We chose Hadoop for several reasons:

  • Ability to store, organize and process large data sets
  • Great flexibility with data formats
  • Map-reduce offers flexible data processing paradigm and works well with changing data
  • Excellent cost-volume/price-performance point which proved very important in early proof-of-concept stages
  • Failure built into the system via distributed computation and data redundancy
Line Graph Demonstrating AOL's Cluster Size [nodes] and Aggregate Disk Space [TB]

Figure 1. Growth of Hadoop cluster

AOL's Sampling Rate

Figure 2. Growth in sampling rate

We show growth of our Hadoop clusters in Figure 1, and increase in the sampling rate in Figure 2. Between the 3rd and 4th iteration we switched to disks that are 4 times larger and we used 4-8 times more cores per node. The increase in the total number of CPUs was even more pronounced as we found we needed more processing power for newly developed processing flows. During the initial stages growing the sampling rate was the primary goal. As the number of processing pipelines increased, the output data volume increased. We’ve also added more external data flows.
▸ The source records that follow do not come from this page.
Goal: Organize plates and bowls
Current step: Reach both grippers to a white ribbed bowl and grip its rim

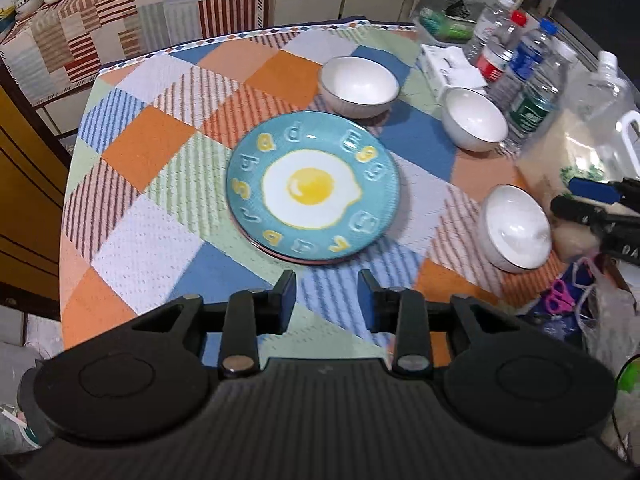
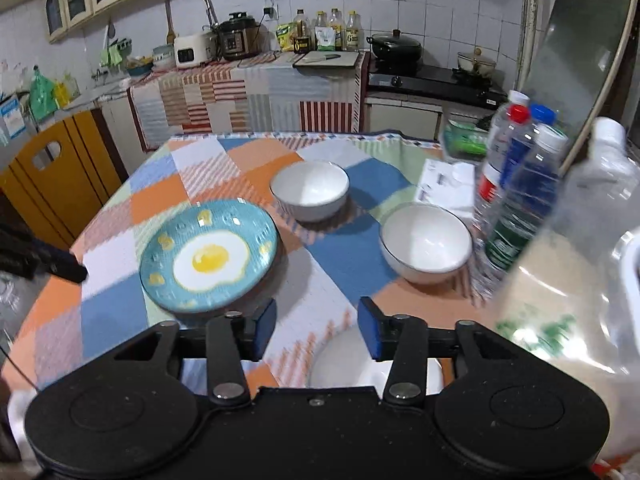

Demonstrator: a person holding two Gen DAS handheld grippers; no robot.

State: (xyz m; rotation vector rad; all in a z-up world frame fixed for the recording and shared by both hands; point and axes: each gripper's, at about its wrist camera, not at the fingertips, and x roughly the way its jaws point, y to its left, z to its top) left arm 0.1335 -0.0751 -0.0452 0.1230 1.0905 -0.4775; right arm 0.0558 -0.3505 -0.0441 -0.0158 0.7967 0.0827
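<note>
A pink rim is glimpsed under the near edge of the blue egg plate (image 1: 312, 186), so a second plate seems to be stacked beneath it, though little of it can be made out. In the right wrist view, the nearest white bowl (image 2: 340, 356) is largely hidden behind the right gripper (image 2: 316, 330) and its body, with only part of its rim shown. The clear jug (image 2: 580, 280) at the right is cut off by the frame, and the bottles (image 2: 516, 184) are blurred.

The left gripper (image 1: 327, 300) is held above the patchwork tablecloth (image 1: 160, 216), tilted steeply down, just short of the plate's near edge; its jaws are parted and nothing is seen between them. The right gripper is pitched less steeply, its jaws set wider and likewise empty, above the nearest bowl.

Two more white bowls (image 2: 310, 190) (image 2: 426, 242) are stood apart beyond the plate, toward the bottles.
</note>
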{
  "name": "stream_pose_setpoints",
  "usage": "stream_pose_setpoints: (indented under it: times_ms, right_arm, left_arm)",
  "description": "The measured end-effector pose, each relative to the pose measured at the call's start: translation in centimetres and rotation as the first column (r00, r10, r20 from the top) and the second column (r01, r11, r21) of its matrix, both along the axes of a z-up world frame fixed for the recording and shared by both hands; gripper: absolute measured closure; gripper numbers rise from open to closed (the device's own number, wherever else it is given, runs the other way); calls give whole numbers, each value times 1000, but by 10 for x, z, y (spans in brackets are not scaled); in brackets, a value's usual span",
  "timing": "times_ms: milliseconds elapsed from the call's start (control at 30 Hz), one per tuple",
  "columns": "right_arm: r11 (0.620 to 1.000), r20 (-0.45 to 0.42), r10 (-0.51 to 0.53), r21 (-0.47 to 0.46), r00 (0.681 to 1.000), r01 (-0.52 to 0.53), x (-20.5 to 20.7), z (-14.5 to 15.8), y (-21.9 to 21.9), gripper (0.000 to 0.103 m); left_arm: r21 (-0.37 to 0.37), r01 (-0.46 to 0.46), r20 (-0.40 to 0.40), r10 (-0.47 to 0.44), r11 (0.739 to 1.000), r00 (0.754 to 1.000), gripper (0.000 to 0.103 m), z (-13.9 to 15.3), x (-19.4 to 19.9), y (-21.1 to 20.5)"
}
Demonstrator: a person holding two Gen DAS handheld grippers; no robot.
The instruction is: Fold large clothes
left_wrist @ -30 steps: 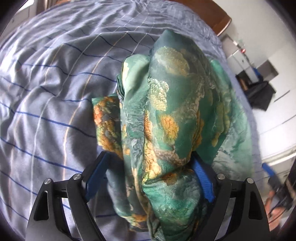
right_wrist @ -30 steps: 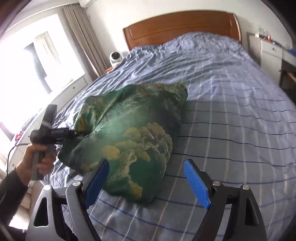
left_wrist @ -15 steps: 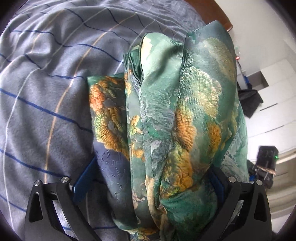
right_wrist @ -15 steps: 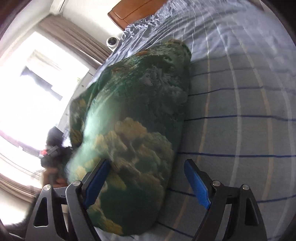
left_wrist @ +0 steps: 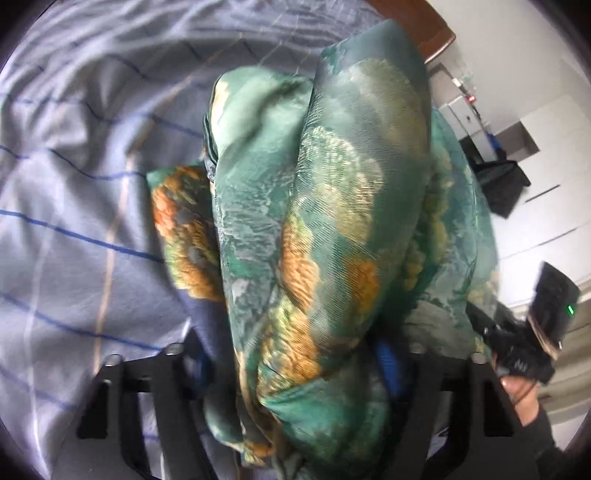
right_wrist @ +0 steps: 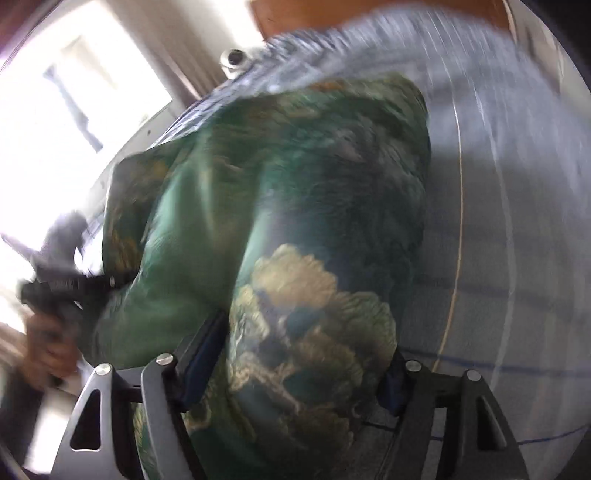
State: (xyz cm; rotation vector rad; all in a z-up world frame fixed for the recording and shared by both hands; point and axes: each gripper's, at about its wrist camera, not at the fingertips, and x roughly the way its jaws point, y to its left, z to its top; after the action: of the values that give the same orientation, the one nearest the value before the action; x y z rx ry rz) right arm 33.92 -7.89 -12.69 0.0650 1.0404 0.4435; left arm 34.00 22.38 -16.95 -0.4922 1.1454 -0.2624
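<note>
Room: bedroom; bed w/ grey-blue checked sheet is being used as work surface, wooden headboard at far end, bright window at L in right wrist view.
Garment: green/orange patterned cloth is lying bunched in a thick multi-layer bundle on the sheet, near bed edge.
Left gripper: jaws are being closed, bundle end is sitting betw. them; firm pad contact can't be told (blur, cloth is covering pads).
Right gripper: jaws are being closed round other end of bundle; cloth is filling the gap, squeeze not confirmed.
Progress: several folds are judged done already (compact stack); final tidy/last fold or lift is judged left.
Containers: none are being shown; nothing is being held in any box/basket.
</note>
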Motion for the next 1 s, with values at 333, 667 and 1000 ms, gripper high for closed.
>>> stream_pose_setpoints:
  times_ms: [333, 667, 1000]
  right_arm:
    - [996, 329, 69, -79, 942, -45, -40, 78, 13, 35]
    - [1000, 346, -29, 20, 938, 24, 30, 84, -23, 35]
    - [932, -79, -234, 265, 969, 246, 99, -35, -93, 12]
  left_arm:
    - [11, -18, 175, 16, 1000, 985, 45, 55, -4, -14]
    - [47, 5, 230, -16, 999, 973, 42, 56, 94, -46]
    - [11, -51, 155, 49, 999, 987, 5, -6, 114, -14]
These two trends drove the increase in total storage space and processing power beyond full log samples between stages 4 and 5. Note that the impact of important factors like the business environment and team growth had significant impact on the pace of cluster upgrades.

At the same time, we grew the ecosystem around Hadoop to encompass other infrastructure and computational components such as databases, caching and high-performance computing clusters. As our Hadoop clusters increased in size, these clusters correspondingly increased to store and process larger data sets.
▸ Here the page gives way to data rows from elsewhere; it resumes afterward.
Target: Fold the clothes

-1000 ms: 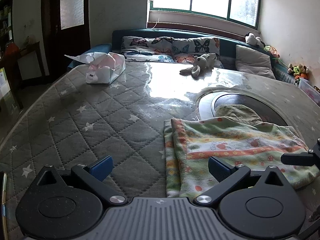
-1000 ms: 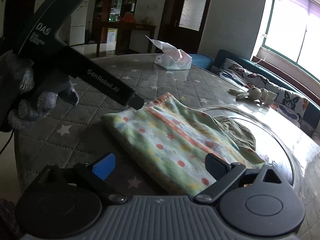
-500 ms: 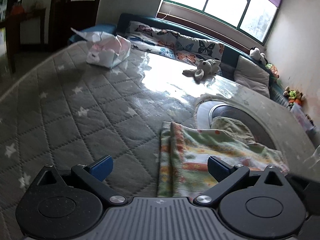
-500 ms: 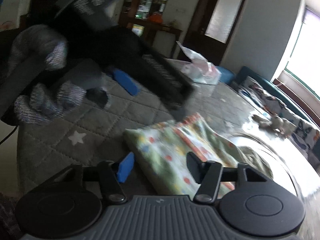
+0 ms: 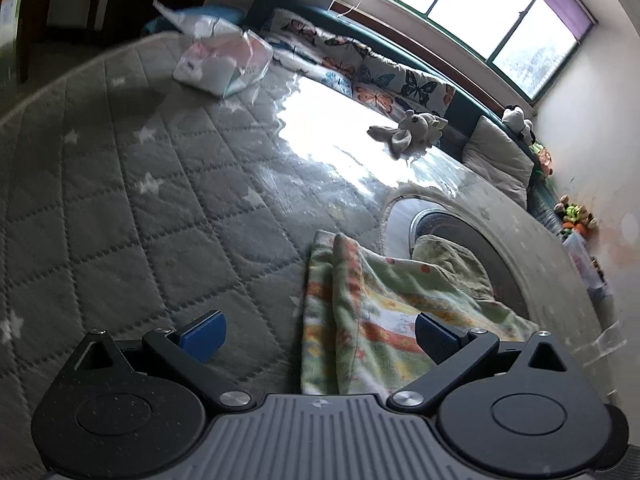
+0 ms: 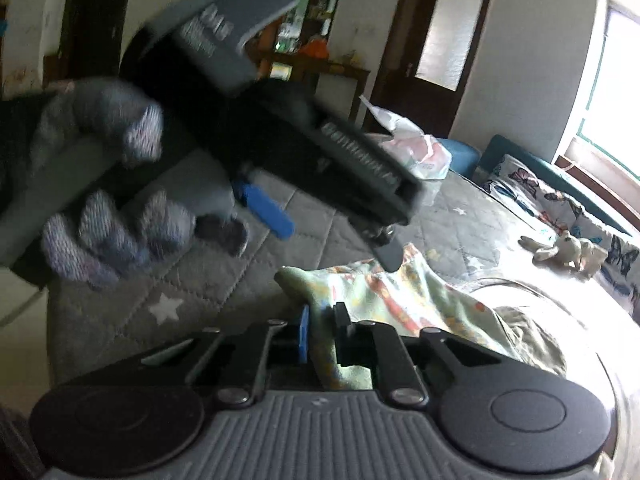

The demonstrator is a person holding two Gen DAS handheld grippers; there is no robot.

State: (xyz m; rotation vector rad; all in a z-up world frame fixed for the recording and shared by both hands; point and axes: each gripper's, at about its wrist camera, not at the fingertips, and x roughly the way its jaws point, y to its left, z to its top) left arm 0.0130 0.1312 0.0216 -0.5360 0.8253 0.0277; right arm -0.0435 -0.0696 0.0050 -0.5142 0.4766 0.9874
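Note:
A folded green cloth with orange dots and stripes (image 5: 372, 312) lies on the grey quilted table cover (image 5: 160, 208). My left gripper (image 5: 320, 332) is open, its fingers wide apart over the cloth's near edge. In the right wrist view my right gripper (image 6: 320, 336) is shut on a corner of the same cloth (image 6: 404, 300), which is pinched between the pads and lifted a little. The left gripper (image 6: 320, 224) shows there too, held by a gloved hand (image 6: 104, 216), blurred, above the cloth's far corner.
A white plastic bag (image 5: 224, 64) sits at the table's far left. A plush rabbit (image 5: 408, 130) lies near the far edge. A round turntable recess (image 5: 472, 236) lies beside the cloth. A butterfly-print sofa (image 5: 384, 84) runs under the window.
My right gripper has gone from wide open to shut on the cloth's corner. My left gripper has tilted and moved in over the cloth, still open.

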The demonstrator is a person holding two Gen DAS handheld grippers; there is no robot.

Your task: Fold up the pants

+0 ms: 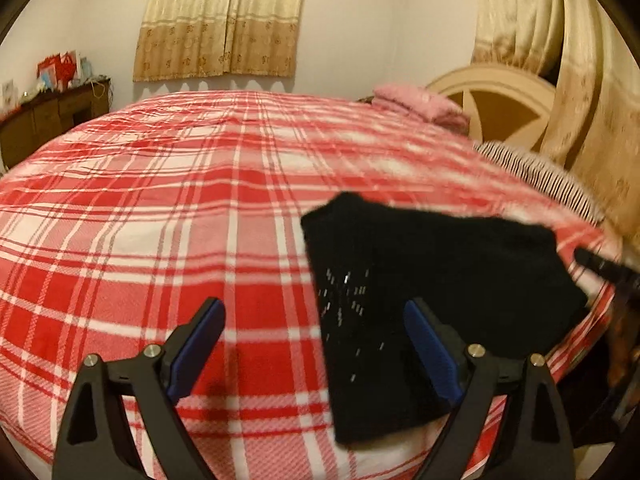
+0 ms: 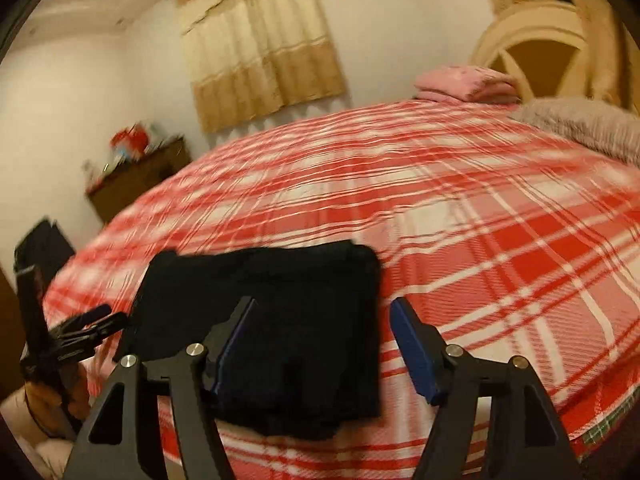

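We see the red-and-white plaid blanket smeared by motion blur in the right wrist view. The left gripper is cut off at that picture's left edge. The clutter on the dark wooden cabinet is too small to identify. The folded black pants hide the blanket beneath.

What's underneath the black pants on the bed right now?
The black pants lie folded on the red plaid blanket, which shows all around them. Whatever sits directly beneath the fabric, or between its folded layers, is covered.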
The main reason for the qualitative change in shifting between the 3rd and 4th iteration was the move from R&D to a production environment. With involvement of additional teams we faced several challenges that Cloudera helped us with:

  • Specifying and executing operational requirements
  • Cluster setup
  • Staff training
  • Introducing other indispensable parts of Hadoop ecosystem such as robust data flows (Flume), monitoring and instrumentation
  • Ensuring that long-term vision and execution are aligned with Hadoop roadmap

The last point is especially important as we see Hadoop as an ever-evolving data processing platform. We see ourselves as a contributor and partner in this process – through the recently introduced Cloudera Customer Council we participate in discussions and working groups. For us, this is a great learning experience which simultaneously provides ample opportunities for us to contribute to an important technology that is changing the way we do business.